After several public complaints from Ron Paul's presidential campaign and his supporters over lack of air time at debates, the Texas congressman received a higher percentage of speaking time at Tuesday's CNN presidential debate than in any recent contest this election cycle.
In the first hour of the GOP debate in South Carolina on Nov. 13., Paul received just 89 seconds to share his views on television. On Tuesday, he had 600. (CBS gave him more time to speak in the last half hour, when the debate switched to online-only.)

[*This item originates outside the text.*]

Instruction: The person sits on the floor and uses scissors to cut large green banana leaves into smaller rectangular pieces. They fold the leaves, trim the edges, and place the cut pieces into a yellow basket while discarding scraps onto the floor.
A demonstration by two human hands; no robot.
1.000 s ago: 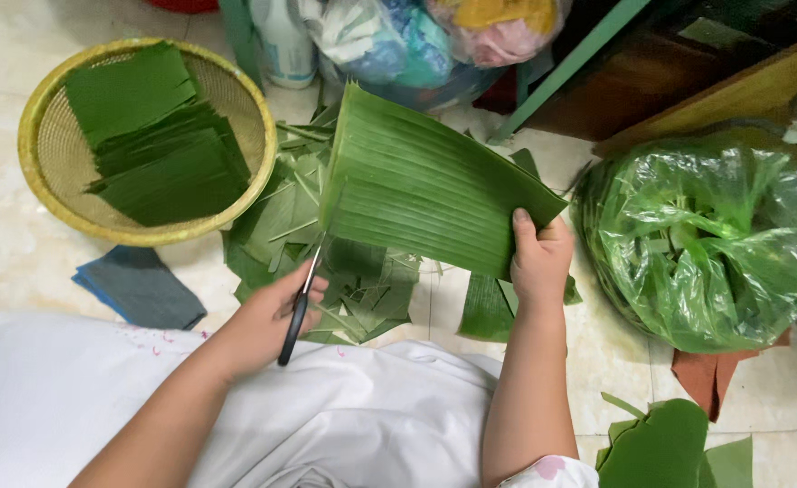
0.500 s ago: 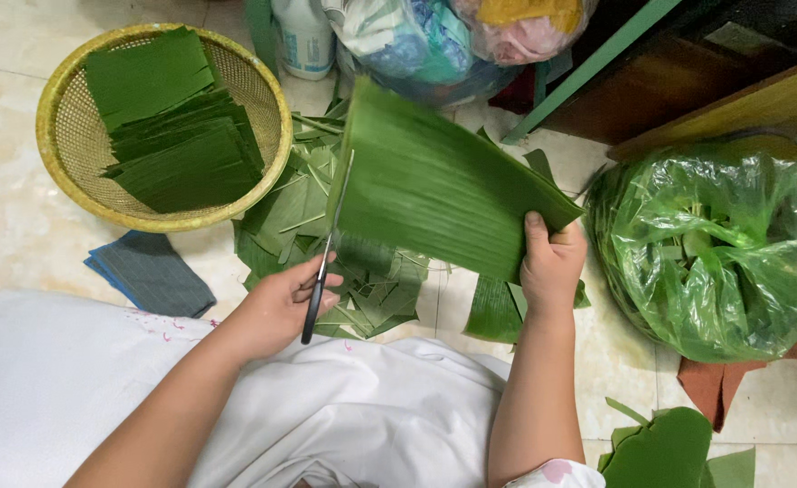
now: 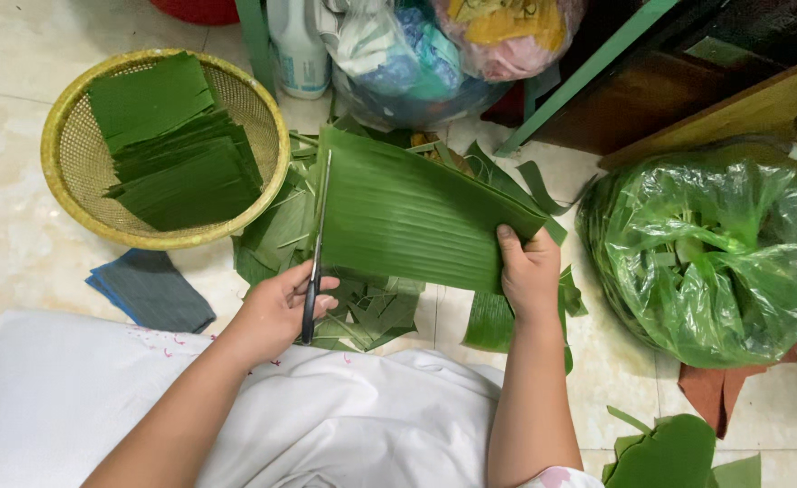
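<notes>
Fingers of left hand (image 3: 276, 307) grip scissors (image 3: 315, 244); right hand (image 3: 529, 271) pinches banana leaf (image 3: 416, 212)

White bottle (image 3: 295, 50) top centre, clear green-tinted bag (image 3: 710, 248) right, perhaps leaf-filled

Soft, even indoor light — bright on the pale floor (image 3: 18, 226), dim in the far-right corner beyond the grip. Glare streaks the plastic bag (image 3: 715, 244) right of it. Shadows stay faint; focus is sharp throughout — no blur.
</notes>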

As a percentage, Paul spoke for 13.3 percent of the time, according to an analysis by Eric Ostermeier, a political research associate at the University of Minnesota. Former House Speaker Newt Gingrich led the pack for the first time with 16.1 percent of debate time, followed by former Massachusetts Gov. Mitt Romney with 15.3 percent and Texas Gov. Rick Perry in third with 14.5 percent.
During the 10 minutes that he spoke at the CNN debate, Paul--whose views on national security set him apart from his fellow Republicans and even many leading Democrats--played the role of outlier, arguing against racial profiling, the Patriot Act, the wars abroad, military aid to Israel and the criminalization of drugs.

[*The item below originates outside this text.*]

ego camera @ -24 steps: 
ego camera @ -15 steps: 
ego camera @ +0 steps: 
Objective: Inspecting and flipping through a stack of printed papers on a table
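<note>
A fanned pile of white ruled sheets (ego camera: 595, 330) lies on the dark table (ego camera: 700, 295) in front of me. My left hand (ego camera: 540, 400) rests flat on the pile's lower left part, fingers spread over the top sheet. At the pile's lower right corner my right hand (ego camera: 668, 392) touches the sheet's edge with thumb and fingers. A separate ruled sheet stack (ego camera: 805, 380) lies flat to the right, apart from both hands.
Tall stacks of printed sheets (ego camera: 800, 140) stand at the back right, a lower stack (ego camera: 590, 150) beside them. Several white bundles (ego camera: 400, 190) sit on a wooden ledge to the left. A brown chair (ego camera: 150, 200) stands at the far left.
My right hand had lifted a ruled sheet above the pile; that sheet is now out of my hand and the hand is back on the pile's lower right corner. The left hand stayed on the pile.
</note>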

After the 90-minute National Journal-CBS debate that also focused on foreign policy, Paul cried foul when moderators gave him very little air time, blasting out a fund raising letter to supporters pointing out the lack of attention.
"I can't say I am surprised," Paul said in a statement. "Throughout the entire campaign, it's seemed the national media and the Washington, D.C. political establishment have gone out of their way to literally black out my campaign."
He might have a point. In the five debates before South Carolina, bottom-tier candidate Rick Santorum, a former senator from Pennsylvania, was the only candidate to receive less talking time than Paul, according to Ostermeier. Based on data compiled by the Pew Research Center's Project for Excellence in Journalism, Paul has in fact received the least coverage out of all the declared Republican candidates, despite national polling that puts him in the middle tier of the race.